In the voltage booster circuit 111, the n-type MOSFETs MN0 to MN2 are diode-connected in series, and the capacitive elements C1 and C2 are connected to junctions thereof. Clock signals PCLA and PCLB are received respectively at opposite electrodes of the capacitive elements C1 and C2. The inverter IN1 receives the clock signal PCL, and outputs the clock signal PCLA. The inverters IN2 and IN3 that are connected in series receive the clock signal PCL, and output the clock signal PCLB. The clock signals PCLA and PCLB are complementary signals.

By the clock signal PCL being received, charge is sequentially transferred from VDD to VPP via the n-type MOSFETs MN0 to MN2 that are connected in series, and a high voltage is supplied to VPP.

In the voltage booster circuit 111 shown in FIG. 8, the n-type MOSFETs MN0 to MN2 in three stages are connected in series. Changing the number of stages of the MOSFETs, optimizing the size of each MOSFET and each of the capacitive elements, and setting the frequency of the clock signal PCL, in accordance with the level of the external power supply VDD, the level of the VPP that is necessary, and required current supply capability, are design matters.

FIG. 9A is a characteristic diagram showing current supply capability of the voltage booster circuit 111. The horizontal axis of FIG. 9A represents frequency of the clock signal of the voltage booster circuit 111, and the ordinate represents VPP current supply capability of the voltage booster circuit 111. FIG. 9B shows consumption current in a case where the VPP is supplied to the DRAM 22, in the semiconductor device 20 shown in FIG. 6. The abscissa of FIG. 9B represents operating frequency of the DRAM 22, and the ordinate represents the VPP current consumed by the DRAM 22.

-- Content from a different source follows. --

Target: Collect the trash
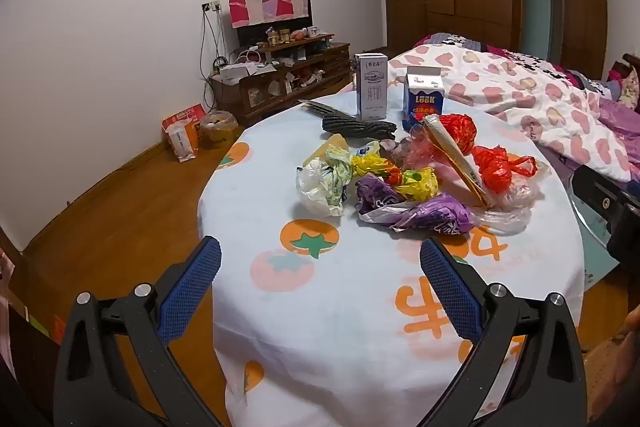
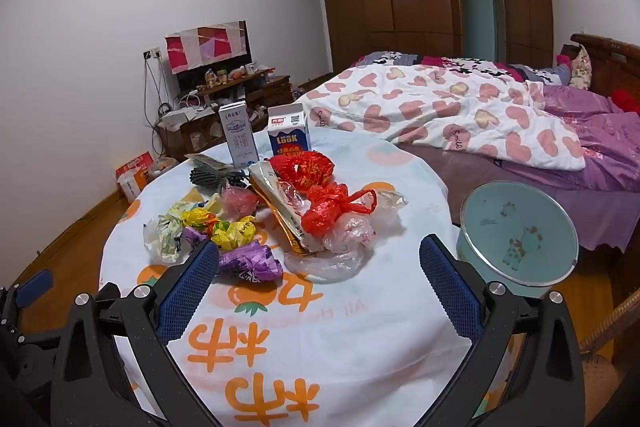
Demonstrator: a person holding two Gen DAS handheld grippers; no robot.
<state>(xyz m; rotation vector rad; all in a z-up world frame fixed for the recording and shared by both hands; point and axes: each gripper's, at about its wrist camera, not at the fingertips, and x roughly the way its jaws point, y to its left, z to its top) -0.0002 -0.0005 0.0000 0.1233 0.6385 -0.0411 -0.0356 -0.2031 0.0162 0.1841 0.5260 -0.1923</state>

Referring to FIG. 9A, a description is given concerning characteristic of the voltage booster circuit 111. Current supply capability changes according to the size of the capacitive elements C1 and C2 and the current characteristic of the transistors MN0 to MN2 that make up the voltage booster circuit 111. In general, in accordance with the frequency of the clock signal being made a high frequency, the current supply capability is improved. However, if the frequency of the clock signal goes above a prescribed frequency, the current supply capability saturates. This is because, above the prescribed frequency, in each period of the clock, charge is not transferred sufficiently.

Referring to FIG. 9A, in a case where the frequency of the clock signal exceeds a frequency PC, the current supply capability saturates. Therefore, to raise the current supply capability (for example, IPPmax), the voltage booster circuit 111 is preferably operated at the frequency PC.

Next, referring to FIG. 9B, a description is given concerning a characteristic of the DRAM 22 that consumes the current. The VPP consumption current of the DRAM 22 includes a DC current component that flows as a DC current due to an off-leak of the transistor even in a state where the DRAM 22 is not operating, and an AC current component that changes in accordance with operating frequency and flows as an AC current.

Referring to FIG. 9B, the DRAM 22 consumes a current of IPP1 when the operating frequency is at frequency DC1, and when the operating frequency is at frequency DC2, which is a higher frequency than the frequency DC1, the AC current component is increased, and a current of IPP2 is consumed.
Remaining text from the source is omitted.